While appearing to clash with years of findings that showed stressful situations can lower an individual’s immune response, the new work actually does not. Instead, it offers new insight into the fine balance the immune system maintains to protect against disease.

The report, carried in the current issue of the Journal of Immunology, describes new work emerging from Ohio State University’s Institute for Behavioral Medicine Research.

“Not all stress suppresses the immune system,” explained John Sheridan, professor of oral biology and associate director of the IBMR. “Some stressors actually give rise to enhanced immune responses.”

Led by former doctoral student Jacqueline Mays, now a postdoctoral fellow at the National Institute of Allergy and Infectious Diseases, the research capitalized on the natural pecking order that evolves when mice are housed together. Normally, a group of mice will develop a hierarchy with the more aggressive mice being dominant and the less aggressive, more submissive.

In the experiment, Mays and Sheridan placed groups of five mice in cages and allowed them to establish dominance within those groups for six days. Then they added a sixth, highly aggressive mouse to the group for two hours for each of the next six days.

The more aggressive mouse would fight and defeat each of the others in the group establishing dominance and disrupting the current hierarchy, Sheridan said.

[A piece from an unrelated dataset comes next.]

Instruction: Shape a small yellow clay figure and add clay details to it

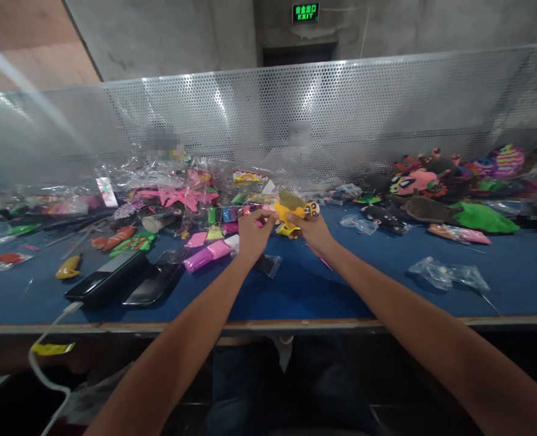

“There is a phenomenon called learned helplessness which is associated with depression. The repeated defeats each of the mice experienced actually modeled this learned helplessness and led to behavioral changes,” Sheridan explained.

“In humans who are depressed, we see elevated levels of cytokines like interleukin-6 and we see the same thing in this mouse model.”

One day after the aggressive mice were removed from the groups, the remaining mice were infected with a strain of influenza virus. Blood and tissue samples from the mice were assayed routinely, and antibody responses, T-cell populations and other measures of immune function were monitored over the next six weeks.